There's this thing called Zooko's triangle (https://en.wikipedia.org/wiki/Zooko%27s_triangle), basically the premise that an identifier can only have two of the following properties: secure, decentralized, human-readable.

But a blockchain can actually be used to square this triangle and get all three. The original example of this is the Namecoin project, a fork of Bitcoin using a lightly modified Bitcoin codebase which can be used as a key-value store.

The idea is that a blockchain can be used to create a decentralized database mapping keys (domain names) to values (which can be things like IP addresses, but also PKI trust anchors, similar to DANE). Thus this can eliminate the need for a CA. You can also use it to map human-readable names to .onion addresses. There is also root-of-trust transparency built in since the contents of the database is public and any changes are also public. The right to change a key-value entry belongs to the public key of the person who registered that key. Nobody can override this. Namecoin domain names use the .bit (unofficial) TLD.

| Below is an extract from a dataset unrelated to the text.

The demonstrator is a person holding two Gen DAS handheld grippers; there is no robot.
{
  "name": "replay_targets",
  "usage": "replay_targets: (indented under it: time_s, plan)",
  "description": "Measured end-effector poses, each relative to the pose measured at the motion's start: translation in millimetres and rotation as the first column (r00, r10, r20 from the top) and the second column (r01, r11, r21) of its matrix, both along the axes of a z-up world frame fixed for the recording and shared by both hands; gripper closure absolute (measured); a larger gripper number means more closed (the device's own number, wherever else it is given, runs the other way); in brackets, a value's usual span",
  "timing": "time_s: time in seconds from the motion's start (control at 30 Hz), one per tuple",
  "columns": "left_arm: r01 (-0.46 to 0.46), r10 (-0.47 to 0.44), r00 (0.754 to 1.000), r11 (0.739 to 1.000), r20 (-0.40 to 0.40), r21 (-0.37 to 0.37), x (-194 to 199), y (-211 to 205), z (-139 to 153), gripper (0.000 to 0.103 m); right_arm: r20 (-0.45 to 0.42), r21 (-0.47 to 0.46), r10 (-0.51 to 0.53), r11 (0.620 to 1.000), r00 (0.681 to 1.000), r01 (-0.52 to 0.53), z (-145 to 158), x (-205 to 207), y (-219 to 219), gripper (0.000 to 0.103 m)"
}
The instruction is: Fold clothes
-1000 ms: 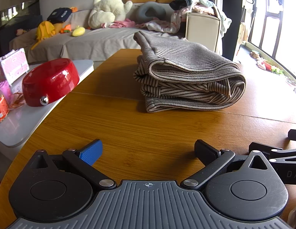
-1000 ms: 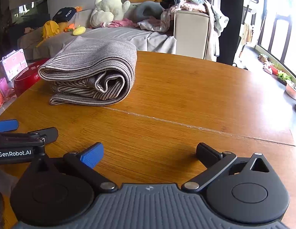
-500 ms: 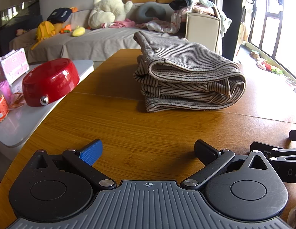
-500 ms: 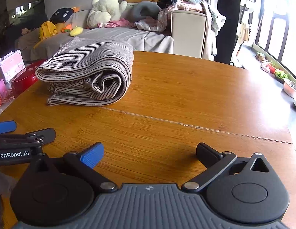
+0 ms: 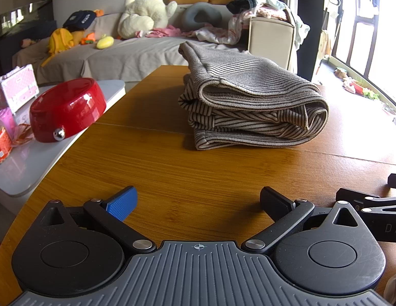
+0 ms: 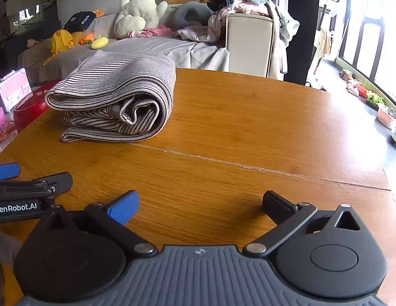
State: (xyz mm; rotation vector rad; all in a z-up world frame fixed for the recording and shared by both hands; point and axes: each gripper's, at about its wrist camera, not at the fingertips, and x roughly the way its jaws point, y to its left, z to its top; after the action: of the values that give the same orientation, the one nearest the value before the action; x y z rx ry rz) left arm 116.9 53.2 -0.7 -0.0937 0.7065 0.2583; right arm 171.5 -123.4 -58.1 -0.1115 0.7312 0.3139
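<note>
A striped grey and beige garment (image 5: 251, 107) lies folded in a thick bundle on the wooden table (image 5: 172, 168). It also shows in the right wrist view (image 6: 116, 102), at the table's left side. My left gripper (image 5: 198, 201) is open and empty, low over the table's near edge, well short of the bundle. My right gripper (image 6: 200, 204) is open and empty too, beside the left one. The left gripper's fingers (image 6: 32, 178) show at the left edge of the right wrist view.
A red bowl (image 5: 67, 109), a pink case (image 5: 16, 89) and a can (image 5: 1, 145) sit on a white side table (image 5: 32, 163) left of the wooden table. A sofa (image 5: 136, 51) with toys and loose clothes stands behind. A window lies to the right.
The right wrist view has shifted slightly, so the folded garment sits a little lower and further left in it. The left gripper has not moved. Both stay open.
</note>
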Motion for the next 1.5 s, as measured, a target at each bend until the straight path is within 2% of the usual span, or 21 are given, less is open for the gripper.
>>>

It's a really neat technology and also makes things like censorship via domain suspensions, your registrar getting hacked, etc. infeasible.

Full disclosure, I previously worked on the Namecoin project, I authored the DNS resolution daemon and the technical specification for the format of DNS data in the KV store. Unfortunately public interest in the project has waned, and deployment is the real issue - you have to have the client software to be able to resolve these domain names. There is at least some conceivable possibility Tor might ship it in their bundle in the future though, so people could type example.bit in Tor Browser to get to a hidden service. The project remains active though.